• _Brief_
In the listing below, find each line that holds "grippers" and list it.

• _Task inputs_
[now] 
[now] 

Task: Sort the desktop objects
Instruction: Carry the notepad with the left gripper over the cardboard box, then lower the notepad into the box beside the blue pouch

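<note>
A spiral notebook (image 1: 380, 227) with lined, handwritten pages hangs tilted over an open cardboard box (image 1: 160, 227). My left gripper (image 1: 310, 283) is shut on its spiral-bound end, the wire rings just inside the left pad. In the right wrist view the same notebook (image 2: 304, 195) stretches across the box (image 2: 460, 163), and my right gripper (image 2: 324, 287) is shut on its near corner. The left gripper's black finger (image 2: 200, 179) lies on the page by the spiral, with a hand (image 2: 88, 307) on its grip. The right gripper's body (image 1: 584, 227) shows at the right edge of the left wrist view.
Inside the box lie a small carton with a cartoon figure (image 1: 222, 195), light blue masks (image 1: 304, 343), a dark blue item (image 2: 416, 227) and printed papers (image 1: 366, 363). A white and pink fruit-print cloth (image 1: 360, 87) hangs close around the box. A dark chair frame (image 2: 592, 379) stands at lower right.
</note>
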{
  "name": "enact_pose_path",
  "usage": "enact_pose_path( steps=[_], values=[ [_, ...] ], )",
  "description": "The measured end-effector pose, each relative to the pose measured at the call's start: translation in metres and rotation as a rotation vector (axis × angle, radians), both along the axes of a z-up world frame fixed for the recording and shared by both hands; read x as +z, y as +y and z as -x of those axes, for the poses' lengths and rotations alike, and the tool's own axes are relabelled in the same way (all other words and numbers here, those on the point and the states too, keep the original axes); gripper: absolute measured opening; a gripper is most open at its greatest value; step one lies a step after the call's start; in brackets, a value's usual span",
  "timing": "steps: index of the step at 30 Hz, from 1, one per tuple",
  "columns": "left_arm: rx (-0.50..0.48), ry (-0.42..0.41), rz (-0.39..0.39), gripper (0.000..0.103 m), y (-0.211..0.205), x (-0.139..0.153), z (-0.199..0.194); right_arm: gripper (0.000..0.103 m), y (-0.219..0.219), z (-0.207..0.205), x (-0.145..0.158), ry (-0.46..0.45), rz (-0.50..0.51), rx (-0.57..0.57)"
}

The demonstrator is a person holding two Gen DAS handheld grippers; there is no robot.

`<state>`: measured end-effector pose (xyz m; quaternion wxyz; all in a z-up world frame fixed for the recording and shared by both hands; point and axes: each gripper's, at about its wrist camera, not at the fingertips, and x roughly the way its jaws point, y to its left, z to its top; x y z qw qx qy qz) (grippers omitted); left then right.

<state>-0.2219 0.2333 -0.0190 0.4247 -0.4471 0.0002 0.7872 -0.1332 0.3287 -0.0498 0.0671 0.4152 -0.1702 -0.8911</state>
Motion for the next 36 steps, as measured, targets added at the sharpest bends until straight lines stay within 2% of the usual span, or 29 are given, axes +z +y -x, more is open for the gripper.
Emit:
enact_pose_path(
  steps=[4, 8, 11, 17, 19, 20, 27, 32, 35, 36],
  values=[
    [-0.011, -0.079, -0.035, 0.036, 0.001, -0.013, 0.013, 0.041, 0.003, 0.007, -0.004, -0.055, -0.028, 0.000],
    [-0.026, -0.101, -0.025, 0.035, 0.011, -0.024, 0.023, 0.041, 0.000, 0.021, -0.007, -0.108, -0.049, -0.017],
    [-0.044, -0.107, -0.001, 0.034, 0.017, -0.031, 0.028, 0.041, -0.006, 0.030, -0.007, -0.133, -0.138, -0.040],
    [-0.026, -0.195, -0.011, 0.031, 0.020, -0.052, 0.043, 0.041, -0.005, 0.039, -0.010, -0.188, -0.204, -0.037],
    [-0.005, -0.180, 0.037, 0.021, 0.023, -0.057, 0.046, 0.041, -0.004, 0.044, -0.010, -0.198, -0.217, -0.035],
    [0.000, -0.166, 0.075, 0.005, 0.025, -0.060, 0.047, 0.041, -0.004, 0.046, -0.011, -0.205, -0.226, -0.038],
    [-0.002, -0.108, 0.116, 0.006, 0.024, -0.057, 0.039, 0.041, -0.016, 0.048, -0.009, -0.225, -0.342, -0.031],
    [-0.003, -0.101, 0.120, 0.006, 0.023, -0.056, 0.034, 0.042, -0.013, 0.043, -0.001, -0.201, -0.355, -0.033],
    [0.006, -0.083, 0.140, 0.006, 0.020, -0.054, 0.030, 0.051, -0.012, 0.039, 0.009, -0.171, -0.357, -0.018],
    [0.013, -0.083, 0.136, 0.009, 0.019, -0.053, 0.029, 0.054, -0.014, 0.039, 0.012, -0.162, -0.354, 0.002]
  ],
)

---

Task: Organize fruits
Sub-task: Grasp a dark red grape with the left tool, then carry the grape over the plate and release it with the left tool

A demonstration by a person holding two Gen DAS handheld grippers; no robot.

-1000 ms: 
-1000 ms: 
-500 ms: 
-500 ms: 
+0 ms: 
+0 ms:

• _Solution_
The demonstrator is a person holding two Gen DAS handheld grippers; there is no robot.
`<state>`: measured end-effector pose (xyz m; quaternion wxyz; all in a z-up world frame fixed for the recording and shared by both hands; point and axes: each gripper's, at about its wrist camera, not at the fingertips, and x roughly the way its jaws point, y to its left, z to its top; x y z qw qx qy qz) (grippers omitted); left then right.
A demonstration by a person holding two Gen DAS handheld grippers; no robot.

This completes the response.